▶ **ASSIGNMENT**: Search the records below for the line containing "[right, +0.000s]". Write out that line and every line after it exactly as written.
—————
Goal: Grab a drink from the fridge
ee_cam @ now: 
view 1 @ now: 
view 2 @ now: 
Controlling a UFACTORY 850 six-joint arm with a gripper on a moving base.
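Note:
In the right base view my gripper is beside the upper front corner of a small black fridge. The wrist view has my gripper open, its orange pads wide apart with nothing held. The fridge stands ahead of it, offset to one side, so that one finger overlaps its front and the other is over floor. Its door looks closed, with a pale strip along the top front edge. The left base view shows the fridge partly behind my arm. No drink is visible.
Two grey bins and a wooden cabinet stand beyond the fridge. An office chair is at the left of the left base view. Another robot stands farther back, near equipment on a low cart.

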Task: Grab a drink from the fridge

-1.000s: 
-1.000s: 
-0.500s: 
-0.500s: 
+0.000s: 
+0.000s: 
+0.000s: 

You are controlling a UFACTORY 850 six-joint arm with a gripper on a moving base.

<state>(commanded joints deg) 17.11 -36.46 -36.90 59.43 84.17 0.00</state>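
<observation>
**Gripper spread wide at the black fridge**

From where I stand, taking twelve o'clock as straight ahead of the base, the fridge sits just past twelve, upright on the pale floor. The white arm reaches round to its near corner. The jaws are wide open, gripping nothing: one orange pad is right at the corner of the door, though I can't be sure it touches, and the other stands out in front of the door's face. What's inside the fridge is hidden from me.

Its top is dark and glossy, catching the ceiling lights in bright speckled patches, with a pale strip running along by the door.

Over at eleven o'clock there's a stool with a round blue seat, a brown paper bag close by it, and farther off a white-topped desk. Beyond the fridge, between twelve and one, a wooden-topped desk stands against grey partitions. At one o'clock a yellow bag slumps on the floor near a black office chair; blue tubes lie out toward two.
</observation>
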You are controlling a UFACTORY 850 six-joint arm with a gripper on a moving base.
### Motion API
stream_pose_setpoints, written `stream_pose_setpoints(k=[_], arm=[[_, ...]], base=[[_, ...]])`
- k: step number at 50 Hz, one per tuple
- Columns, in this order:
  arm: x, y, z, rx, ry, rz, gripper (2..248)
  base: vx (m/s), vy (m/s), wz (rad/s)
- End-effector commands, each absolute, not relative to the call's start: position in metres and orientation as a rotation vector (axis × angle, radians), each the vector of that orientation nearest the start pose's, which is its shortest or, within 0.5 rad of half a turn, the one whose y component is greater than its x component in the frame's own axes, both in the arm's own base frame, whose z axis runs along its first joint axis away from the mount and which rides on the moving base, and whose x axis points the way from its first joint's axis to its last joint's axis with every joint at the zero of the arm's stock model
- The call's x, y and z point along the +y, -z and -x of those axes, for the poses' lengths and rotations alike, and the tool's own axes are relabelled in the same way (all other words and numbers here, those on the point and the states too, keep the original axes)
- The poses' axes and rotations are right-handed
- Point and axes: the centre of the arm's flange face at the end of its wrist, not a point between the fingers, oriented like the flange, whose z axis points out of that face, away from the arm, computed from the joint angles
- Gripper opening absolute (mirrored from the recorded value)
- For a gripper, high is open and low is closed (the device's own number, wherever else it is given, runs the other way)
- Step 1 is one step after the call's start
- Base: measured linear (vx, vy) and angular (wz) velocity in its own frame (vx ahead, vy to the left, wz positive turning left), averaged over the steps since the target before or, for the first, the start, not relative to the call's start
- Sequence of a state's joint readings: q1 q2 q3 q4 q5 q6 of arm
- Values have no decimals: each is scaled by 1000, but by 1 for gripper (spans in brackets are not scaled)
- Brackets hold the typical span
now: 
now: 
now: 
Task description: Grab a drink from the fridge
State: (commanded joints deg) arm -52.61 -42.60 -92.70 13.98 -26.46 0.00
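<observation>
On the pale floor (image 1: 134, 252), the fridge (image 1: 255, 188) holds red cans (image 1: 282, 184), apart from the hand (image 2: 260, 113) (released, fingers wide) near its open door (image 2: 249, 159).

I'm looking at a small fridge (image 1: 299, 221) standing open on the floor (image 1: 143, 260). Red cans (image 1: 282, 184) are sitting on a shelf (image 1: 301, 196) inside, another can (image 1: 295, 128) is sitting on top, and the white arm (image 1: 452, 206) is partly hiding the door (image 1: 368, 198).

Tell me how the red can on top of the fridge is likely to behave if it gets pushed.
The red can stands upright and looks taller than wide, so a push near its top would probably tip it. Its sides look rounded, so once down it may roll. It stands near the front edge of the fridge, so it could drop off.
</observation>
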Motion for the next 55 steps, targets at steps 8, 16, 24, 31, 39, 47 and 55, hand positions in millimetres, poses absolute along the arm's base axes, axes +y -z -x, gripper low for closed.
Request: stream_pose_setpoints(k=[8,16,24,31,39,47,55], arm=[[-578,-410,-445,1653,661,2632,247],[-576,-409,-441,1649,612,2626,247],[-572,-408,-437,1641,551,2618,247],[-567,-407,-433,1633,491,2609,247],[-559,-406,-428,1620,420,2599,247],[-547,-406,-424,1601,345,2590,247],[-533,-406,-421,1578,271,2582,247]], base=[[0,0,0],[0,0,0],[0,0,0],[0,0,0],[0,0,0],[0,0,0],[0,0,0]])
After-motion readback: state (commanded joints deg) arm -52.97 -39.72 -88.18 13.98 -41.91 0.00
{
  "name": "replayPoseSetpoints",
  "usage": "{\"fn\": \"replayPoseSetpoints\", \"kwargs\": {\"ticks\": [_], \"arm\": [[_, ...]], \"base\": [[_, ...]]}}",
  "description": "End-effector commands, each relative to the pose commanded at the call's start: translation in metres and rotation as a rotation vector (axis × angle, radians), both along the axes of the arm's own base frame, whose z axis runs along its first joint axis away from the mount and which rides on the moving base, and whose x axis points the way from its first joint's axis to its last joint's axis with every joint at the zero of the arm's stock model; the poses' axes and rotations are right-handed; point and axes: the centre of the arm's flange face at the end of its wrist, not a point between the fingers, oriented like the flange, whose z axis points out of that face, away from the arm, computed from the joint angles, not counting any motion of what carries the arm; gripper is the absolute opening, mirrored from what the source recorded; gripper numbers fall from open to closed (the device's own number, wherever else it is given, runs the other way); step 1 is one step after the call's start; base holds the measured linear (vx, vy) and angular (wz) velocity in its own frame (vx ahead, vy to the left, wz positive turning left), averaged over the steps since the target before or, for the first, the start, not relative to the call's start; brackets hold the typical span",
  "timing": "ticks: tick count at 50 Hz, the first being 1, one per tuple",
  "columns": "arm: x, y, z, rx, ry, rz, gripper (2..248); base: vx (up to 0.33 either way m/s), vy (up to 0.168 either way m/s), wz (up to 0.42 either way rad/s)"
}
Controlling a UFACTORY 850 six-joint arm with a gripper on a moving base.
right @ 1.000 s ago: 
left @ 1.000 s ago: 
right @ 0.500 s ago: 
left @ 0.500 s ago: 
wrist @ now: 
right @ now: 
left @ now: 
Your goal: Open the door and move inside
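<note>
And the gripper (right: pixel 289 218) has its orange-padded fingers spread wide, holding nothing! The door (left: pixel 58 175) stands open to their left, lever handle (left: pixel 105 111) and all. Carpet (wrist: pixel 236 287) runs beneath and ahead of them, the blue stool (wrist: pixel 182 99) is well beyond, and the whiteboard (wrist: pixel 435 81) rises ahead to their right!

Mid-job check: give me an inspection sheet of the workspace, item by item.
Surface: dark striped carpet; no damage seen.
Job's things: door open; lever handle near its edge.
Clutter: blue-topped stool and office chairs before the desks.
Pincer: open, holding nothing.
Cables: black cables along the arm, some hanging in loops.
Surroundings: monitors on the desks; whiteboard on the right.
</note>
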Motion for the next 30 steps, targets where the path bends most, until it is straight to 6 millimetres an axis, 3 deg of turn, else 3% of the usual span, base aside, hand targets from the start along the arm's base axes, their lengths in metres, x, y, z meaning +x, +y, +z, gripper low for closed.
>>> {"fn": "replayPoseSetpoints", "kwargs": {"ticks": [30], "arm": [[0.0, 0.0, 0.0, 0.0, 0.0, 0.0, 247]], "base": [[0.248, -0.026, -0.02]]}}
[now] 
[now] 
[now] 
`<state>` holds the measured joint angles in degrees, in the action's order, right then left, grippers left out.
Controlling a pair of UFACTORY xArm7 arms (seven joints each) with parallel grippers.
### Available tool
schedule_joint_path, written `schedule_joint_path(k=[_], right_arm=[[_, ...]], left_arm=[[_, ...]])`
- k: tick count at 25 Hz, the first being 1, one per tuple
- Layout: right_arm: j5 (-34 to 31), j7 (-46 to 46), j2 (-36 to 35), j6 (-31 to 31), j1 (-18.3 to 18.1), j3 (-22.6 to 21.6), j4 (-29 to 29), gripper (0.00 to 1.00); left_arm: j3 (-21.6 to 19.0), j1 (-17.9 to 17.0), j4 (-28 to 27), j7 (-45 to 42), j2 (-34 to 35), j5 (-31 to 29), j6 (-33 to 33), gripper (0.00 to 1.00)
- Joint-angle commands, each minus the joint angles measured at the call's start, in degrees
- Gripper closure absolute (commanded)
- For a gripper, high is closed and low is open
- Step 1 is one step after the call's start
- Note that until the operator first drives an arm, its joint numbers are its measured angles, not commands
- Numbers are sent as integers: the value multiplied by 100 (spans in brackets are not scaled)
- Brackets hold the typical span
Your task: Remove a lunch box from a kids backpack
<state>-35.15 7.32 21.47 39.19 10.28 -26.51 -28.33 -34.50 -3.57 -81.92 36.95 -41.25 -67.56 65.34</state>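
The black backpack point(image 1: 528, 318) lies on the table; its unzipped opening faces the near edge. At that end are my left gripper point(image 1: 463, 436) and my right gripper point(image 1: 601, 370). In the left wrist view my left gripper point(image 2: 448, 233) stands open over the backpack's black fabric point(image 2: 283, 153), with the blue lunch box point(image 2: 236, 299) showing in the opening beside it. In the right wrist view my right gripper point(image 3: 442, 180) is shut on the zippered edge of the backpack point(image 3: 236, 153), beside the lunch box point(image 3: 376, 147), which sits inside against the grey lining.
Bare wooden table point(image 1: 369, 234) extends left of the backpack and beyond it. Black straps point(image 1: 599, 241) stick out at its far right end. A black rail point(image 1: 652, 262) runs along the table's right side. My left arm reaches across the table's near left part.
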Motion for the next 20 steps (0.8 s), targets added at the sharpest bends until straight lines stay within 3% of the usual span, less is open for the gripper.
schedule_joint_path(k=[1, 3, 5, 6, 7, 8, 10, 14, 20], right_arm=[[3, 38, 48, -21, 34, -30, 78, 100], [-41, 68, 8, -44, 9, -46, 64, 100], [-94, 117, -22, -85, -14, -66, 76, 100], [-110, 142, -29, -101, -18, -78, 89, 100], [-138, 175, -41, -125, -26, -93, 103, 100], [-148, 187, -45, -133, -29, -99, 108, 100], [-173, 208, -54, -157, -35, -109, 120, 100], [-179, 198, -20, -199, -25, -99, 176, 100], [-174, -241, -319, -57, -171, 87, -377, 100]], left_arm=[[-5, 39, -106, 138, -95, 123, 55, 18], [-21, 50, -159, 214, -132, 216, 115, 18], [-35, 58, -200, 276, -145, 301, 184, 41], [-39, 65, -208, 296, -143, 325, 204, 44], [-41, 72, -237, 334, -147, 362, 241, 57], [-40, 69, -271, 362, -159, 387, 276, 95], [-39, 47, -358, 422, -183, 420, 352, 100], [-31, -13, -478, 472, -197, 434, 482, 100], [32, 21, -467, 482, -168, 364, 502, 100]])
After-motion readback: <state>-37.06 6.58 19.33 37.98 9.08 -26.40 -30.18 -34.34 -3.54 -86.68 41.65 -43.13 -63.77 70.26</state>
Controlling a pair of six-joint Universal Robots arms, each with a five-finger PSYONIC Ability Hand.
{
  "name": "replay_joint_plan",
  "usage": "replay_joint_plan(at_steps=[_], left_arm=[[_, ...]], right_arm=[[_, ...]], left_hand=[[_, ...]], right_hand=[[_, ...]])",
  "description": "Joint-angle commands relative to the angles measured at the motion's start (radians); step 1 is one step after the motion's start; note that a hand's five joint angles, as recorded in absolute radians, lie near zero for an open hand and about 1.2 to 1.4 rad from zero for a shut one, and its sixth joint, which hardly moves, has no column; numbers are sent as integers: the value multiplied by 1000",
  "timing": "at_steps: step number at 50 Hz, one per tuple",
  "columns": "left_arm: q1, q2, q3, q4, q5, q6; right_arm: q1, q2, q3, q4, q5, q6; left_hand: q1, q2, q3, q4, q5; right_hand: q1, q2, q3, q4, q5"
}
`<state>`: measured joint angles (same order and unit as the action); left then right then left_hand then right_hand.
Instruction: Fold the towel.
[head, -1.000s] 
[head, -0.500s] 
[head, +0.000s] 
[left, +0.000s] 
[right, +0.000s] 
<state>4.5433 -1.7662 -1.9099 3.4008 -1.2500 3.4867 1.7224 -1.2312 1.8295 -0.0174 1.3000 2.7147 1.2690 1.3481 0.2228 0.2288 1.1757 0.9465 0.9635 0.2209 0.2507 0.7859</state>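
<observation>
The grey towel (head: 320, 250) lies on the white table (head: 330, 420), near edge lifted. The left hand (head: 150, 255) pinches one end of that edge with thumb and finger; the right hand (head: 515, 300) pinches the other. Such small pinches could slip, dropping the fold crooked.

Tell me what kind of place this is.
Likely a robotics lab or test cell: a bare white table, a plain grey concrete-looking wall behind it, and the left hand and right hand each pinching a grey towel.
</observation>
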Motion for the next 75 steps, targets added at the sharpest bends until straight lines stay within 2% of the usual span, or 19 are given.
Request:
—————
▶ **OUTPUT FOR THIS EXERCISE**:
[right, +0.000s] 
<state>4.5433 -1.7662 -1.9099 3.4008 -1.2500 3.4867 1.7224 -1.2312 1.8295 -0.0174 1.3000 2.7147 1.2690 1.3481 0.2228 0.2288 1.1757 0.9465 0.9635 0.2209 0.2507 0.7859</state>
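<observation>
The grey towel (head: 320, 250) lies on the white table (head: 330, 420), near edge lifted. The left hand (head: 150, 255) pinches one end of that edge with thumb and finger; the right hand (head: 515, 300) pinches the other. Such small pinches could slip, dropping the fold crooked.

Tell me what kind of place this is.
Likely a robotics lab or test cell: a bare white table, a plain grey concrete-looking wall behind it, and the left hand and right hand each pinching a grey towel.
</observation>
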Motion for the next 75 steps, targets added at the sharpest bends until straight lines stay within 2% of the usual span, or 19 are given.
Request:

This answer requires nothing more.